Fin de mandat des sénateurs : le Sénat crie au complot
La fin de mandat des derniers 10 sénateurs de la République est le principal sujet de discussion depuis le début de cette année. Les opinions sont partagées.Pour le Centre d'analyse et de recherche en droits humains (CARDH), la question ne se pose même pas. Les sénateurs doivent partir en 2023. Et pour le Collectif des avocats pour la défense des droits de l'humain (CADDOH), ces élus doivent tirer leur révérence.
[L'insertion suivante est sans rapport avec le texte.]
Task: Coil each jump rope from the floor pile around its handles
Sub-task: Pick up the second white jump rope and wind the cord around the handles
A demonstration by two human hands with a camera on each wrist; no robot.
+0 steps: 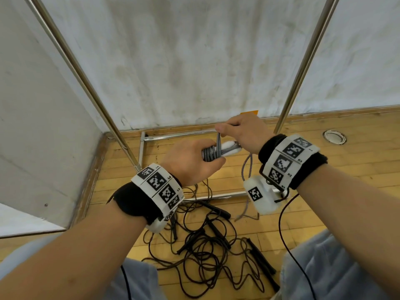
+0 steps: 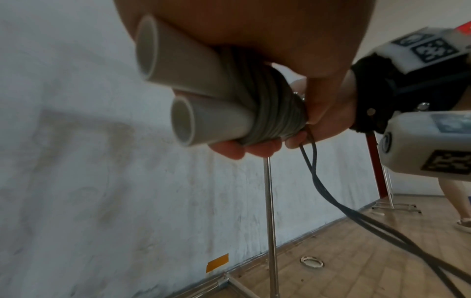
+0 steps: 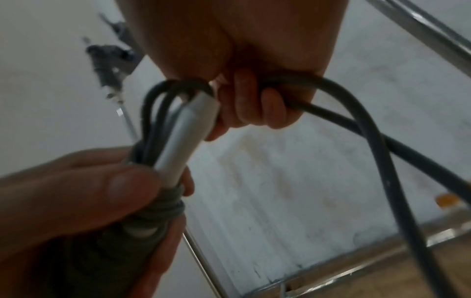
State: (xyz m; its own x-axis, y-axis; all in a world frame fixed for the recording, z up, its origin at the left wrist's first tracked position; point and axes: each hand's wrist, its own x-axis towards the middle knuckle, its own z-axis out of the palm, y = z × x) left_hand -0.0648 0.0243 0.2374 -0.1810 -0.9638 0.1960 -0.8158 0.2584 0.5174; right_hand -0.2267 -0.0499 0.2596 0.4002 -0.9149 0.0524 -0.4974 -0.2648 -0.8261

L'institution sénatoriale, de son côté, dénonce une manœuvre de déstabilisation.
Dans une note parue ce 5 janvier 2022, portant la signature du président du tiers du Sénat Joseph Lambert, le Sénat s'est prononcé sur le sujet.Il s'agirait de «manœuvres de diversion et d'intimidation planifiées et mises en œuvre par les laboratoires occultes qui travaillent à la déstabilisation du Sénat depuis quelque temps», peut-on lire dans la note.
Depuis que l'ancien président Jovenel Moise avait déclaré constater la caducité du Parlement, le 13 janvier 2020, la Chambre des députés ne fonctionne plus et le Sénat de la République se trouve, par cette décision, amputé de deux tiers de son effectif. Ainsi, les 10 sénateurs restant avaient le malheureux privilège d’être les seuls élus de la République après l'assassinat du président Moïse.